Abstract
ViralZone (http://viralzone.expasy.org) is a knowledge repository for viruses that links biological knowledge and databases. It contains data on virion structure, genome, proteome, replication cycle and host-virus interactions. The new update provides better access to the data through contextual popups and higher resolution images in Scalable Vector Graphics (SVG) format. These images are designed to be dynamic and interactive with human viruses to give users better access to the data. In addition, a new coronavirus-specific resource provides regularly updated data on variants and molecular biology of SARS-CoV-2. Other virus-specific resources have been added to the database, particularly for HIV, herpesviruses and poxviruses.
Graphical Abstract
Introduction
ViralZone is an online resource and database that provides information about viruses, particularly their molecular biology, taxonomy and the diseases they cause. It is a valuable tool for researchers, students and anyone interested in learning more about viruses. ViralZone provides a comprehensive taxonomy of viruses, classifying them into different families, genera and species according to the International Committee on Taxonomy of Viruses (ICTV) (1). The database contains 879 virus description pages with detailed descriptions of viruses from different virus families or genera, including their genome structure, replication cycle, host range and associated diseases. It also contains information on the proteins produced by viruses, their functions and their role in the viral life cycle; all are linked to UniProt entries (2). In addition, there are 352 pages describing viral molecular processes: from transcription, replication to icosahedral viral structure and host-virus interactions. All data come from publications, textbooks and feedback from experts to digitise the global knowledge of viruses. The ViralZone pages provide contextual links to many resources, the most important being: UniProt (2), National Center for Biotechnology Information (NCBI) (3), Virus Pathogen Resource (ViPR) (4), ICTV (1), Gene Ontology (GO) (5), RCSB Protein Data Bank (RCSB PDB) (6), Chemical Entities of Biological Interest (ChEBI) (7) and ChEMBL (8).

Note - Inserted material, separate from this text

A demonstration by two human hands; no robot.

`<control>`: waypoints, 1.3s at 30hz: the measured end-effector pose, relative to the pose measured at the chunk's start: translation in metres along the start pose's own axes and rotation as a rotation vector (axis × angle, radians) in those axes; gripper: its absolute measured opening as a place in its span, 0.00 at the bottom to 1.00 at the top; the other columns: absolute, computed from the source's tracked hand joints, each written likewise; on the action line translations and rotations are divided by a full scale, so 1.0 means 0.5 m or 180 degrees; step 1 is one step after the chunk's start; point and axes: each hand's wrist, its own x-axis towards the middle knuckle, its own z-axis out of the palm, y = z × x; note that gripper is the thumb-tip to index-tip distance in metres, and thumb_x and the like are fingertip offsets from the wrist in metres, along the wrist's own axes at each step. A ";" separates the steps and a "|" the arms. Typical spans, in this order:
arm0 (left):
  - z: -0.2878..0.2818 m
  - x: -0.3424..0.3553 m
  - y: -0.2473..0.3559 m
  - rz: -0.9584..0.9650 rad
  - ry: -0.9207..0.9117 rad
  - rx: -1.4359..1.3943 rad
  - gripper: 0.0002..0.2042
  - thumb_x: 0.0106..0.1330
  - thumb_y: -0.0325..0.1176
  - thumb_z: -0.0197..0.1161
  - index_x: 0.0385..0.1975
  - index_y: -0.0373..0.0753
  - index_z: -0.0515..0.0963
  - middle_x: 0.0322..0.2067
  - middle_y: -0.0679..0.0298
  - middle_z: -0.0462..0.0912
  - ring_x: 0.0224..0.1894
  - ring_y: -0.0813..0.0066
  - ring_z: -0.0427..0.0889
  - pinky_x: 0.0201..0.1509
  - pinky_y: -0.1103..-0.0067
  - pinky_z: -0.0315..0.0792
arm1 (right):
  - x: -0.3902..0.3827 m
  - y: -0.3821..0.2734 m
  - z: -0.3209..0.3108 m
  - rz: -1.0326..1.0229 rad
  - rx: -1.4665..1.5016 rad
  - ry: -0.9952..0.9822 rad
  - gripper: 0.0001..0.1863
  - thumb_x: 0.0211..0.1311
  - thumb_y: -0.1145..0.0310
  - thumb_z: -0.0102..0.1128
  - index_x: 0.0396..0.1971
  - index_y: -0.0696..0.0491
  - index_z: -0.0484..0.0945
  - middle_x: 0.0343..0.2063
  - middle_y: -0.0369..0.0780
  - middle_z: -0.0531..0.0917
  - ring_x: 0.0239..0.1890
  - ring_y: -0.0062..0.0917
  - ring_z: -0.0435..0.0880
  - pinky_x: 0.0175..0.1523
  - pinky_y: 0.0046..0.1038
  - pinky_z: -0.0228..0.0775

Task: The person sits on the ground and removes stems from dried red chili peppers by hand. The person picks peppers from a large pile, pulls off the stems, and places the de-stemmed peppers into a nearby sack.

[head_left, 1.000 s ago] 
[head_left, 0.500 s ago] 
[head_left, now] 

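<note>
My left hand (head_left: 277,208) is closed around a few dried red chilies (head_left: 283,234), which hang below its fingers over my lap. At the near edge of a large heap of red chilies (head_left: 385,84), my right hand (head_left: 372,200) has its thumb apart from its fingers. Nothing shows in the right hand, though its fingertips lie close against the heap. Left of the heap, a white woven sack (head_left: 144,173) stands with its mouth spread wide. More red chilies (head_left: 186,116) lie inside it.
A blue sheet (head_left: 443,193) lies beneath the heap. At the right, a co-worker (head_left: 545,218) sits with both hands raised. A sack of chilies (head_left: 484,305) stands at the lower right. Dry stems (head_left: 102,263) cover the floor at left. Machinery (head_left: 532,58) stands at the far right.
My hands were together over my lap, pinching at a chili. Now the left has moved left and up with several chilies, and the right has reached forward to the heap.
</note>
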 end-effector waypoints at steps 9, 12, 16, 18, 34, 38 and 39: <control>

Overall, ViralZone provides educational materials and resources to help users learn more about virology and related topics. The database is maintained and regularly updated by the Swiss Institute of Bioinformatics (SIB) and is freely available to the public. The database has been enhanced by improving graphic resolution and making browsing more user-friendly. Special virus pages have been developed for important human pathogenic viruses, describing the molecular biology of a particular virus in great detail.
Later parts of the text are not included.